A2058 cells were seeded into 6-well-plates (3 × 105 cells/plate) for 24 h at 37°C and then treated at different times with 100 μM compound 7 or 0.5% DMSO. After treatment, cells were harvested, washed with PBS and then lysed in ice-cold modified radio immunoprecipitation assay (RIPA) buffer (50 mM Tris-HCl, pH 7.4, 150 mM NaCl, 1% Nonidet P-40, 0.25% sodium deoxycholate, 1 mM Na3VO4 and 1 mM NaF), supplemented with protease inhibitors and incubated for 30 min on ice. The supernatant obtained after centrifugation at 12,000 rpm for 30 min at 4°C constituted the total protein extract. The protein concentration was determined by the method of Bradford, using bovine serum albumin (BSA) as standard [70]. Equal amounts of total protein extracts were used for Western blot analysis. Briefly, protein samples were dissolved in SDS-reducing loading buffer, run on 12% SDS/PAGE and then transferred to Immobilon P membrane (Millipore). The filter was incubated with the specific primary antibody at 4°C overnight and then with the secondary antibody at room temperature for 1 h. Membranes were then analysed by an enhanced chemiluminescence reaction, using Super Signal West Pico kit (Pierce) according to manufacturer’s instruction; signals were visualized by autoradiography.

### Statistical analysis

Data are reported as average and standard error. The statistical significance of differences among groups was evaluated using ANOVA, with the Bonferroni correction as post hoc test or the Student t test where appropriate. The significance was accepted at the level of p < 0.05.

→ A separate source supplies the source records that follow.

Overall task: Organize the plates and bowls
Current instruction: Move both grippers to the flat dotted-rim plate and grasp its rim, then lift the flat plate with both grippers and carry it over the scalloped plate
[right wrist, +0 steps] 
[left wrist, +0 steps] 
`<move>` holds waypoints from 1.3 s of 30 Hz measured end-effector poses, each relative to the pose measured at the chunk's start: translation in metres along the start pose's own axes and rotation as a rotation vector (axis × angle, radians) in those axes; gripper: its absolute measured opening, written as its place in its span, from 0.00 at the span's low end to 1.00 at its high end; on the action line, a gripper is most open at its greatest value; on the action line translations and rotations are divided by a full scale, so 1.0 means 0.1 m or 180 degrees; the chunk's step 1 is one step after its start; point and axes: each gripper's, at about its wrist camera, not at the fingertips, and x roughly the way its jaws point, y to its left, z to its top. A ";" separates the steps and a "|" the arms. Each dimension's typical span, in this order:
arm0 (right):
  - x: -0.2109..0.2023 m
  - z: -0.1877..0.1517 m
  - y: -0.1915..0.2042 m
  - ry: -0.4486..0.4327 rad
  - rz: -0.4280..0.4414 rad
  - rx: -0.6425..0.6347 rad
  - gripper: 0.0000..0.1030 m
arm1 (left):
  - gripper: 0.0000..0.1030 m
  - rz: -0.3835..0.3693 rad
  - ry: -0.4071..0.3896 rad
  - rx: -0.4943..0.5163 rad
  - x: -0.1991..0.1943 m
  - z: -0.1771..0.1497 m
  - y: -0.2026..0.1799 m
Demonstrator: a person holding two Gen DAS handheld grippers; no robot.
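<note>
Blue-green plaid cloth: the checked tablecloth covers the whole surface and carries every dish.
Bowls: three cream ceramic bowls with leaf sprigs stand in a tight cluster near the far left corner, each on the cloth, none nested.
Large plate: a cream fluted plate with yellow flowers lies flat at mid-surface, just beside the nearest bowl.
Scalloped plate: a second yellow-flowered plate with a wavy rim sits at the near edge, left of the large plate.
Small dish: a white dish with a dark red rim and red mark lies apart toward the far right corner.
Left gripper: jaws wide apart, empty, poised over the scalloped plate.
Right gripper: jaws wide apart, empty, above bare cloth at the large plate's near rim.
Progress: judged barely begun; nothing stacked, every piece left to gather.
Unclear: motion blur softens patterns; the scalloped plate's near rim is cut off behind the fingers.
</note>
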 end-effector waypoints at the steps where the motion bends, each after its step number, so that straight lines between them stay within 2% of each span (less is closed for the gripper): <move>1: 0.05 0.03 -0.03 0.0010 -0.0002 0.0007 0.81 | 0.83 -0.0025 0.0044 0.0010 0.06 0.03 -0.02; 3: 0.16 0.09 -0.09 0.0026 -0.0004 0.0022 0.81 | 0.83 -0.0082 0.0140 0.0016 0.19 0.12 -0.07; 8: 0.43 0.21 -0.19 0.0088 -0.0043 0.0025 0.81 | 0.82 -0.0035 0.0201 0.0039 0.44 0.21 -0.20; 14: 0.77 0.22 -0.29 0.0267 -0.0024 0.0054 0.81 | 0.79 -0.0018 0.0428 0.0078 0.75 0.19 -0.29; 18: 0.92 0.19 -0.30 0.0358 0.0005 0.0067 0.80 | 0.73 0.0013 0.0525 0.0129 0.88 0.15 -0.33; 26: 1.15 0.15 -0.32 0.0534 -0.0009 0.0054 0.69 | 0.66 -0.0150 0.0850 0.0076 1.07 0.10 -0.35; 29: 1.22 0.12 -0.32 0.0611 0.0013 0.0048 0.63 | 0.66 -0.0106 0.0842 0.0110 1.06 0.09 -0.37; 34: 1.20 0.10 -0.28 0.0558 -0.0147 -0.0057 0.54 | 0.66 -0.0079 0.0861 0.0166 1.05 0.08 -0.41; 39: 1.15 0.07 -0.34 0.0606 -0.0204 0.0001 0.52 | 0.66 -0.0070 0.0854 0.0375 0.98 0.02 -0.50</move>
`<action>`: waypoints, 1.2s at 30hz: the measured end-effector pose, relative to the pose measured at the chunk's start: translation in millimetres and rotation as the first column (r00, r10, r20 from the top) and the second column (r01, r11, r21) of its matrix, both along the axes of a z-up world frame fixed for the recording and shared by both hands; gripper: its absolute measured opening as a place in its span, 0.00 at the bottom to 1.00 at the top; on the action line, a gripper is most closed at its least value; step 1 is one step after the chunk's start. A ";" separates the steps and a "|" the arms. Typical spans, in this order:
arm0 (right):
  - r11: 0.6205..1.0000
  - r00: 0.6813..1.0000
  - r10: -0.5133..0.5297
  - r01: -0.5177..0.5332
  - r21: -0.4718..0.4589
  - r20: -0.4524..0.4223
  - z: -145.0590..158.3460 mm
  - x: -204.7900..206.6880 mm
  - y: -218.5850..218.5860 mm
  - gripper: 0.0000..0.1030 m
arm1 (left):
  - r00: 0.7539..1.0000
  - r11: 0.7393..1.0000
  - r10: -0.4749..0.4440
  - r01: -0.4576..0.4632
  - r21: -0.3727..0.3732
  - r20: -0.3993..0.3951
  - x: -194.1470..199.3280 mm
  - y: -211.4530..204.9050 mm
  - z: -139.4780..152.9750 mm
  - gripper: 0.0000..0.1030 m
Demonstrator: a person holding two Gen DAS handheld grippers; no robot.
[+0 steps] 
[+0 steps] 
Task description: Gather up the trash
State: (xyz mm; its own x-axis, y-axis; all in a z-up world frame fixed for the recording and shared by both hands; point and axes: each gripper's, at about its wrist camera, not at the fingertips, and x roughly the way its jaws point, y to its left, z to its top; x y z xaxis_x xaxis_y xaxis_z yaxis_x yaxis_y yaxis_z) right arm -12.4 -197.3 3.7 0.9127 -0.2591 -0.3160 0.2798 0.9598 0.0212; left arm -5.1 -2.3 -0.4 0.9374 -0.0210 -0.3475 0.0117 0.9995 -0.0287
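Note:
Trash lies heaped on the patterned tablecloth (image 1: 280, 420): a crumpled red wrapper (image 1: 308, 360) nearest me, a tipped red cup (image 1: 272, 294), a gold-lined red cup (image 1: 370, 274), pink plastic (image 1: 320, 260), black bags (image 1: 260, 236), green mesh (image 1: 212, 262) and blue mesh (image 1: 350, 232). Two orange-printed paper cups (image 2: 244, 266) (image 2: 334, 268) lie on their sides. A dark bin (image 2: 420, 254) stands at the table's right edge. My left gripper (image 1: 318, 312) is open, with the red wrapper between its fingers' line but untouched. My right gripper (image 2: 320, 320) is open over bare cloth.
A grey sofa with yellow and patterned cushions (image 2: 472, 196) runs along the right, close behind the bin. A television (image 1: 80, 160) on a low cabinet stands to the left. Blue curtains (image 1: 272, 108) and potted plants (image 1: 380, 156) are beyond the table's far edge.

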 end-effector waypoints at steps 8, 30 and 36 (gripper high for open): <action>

## ACKNOWLEDGMENTS AND FUNDING

This work was financially supported by the Ministero dell’Istruzione, dell’Università e della Ricerca Scientifica e Tecnologica (MIUR-PRIN 2010–2011, prot. 2010W7YRLZ_003), Rome, Italy. Gratitude is expressed to NCI for providing test compounds free of charge.

## CONFLICTS OF INTEREST

None of the authors have a financial interest to declare.

### Authors’ contributions

Conceived and designed the experiments: A. Capasso, C. Cerchia, C. Di Giovanni, E. De Vendittis, M.R. Ruocco and A. Lavecchia. Performed the experiments: A. Capasso, C. Cerchia, C. Di Giovanni, G. Granato and F. Albano. Carried out the cytofluorimetric analysis: S. Romano. Analyzed the data: A. Capasso, E. De Vendittis, M.R. Ruocco and A. Lavecchia. Wrote the paper: E. De Vendittis, M.R. Ruocco and A. Lavecchia.

### Abbreviations

Akt, protein kinase B; Bax, Bcl-2-associated X protein; Bcl-2, B-cell lymphoma-2; BSA, bovine serum albumin; CDC25, cell division cycle 25; CDK, cyclin dependent kinases; DCFH-DA, dichlorofluorescein diacetate; DMEM, Dulbecco’s modification of Eagle’s medium; DMSO, dimethyl sulfoxide; DSP, dualspecificity phosphatase; DTT, dithiothreitol; DTP, Developmental Therapeutics Program; ECFP, Extended Connectivity Fingerprint; FBS, foetal bovine serum; FCFP, Functional Class Fingerprint; GAPDH, glyceraldehyde 3-phosphate dehydrogenase; MDM2, human murine double-minute 2 protein; MTT, 3-(4,5-Dimethylthiazole-2-yl)-2,5-biphenyltetrazolium bromide; NAC, N-acetylcysteine; NCI, National Cancer Institute; OMFP, 3-O-methylfluorescein phosphate; PBS, phosphatebuffered saline; PI, propidium iodide; RIPA, radio immunoprecipitation assay; R123, Rhodamine 123; ROS, reactive oxygen species; SAR, structure-activity relationship; SDS/PAGE, sodium dodecyl sulfate polyacrylamide gel electrophoresis; SMARTS, SMILES Arbitrary Target Specification; VS, virtual.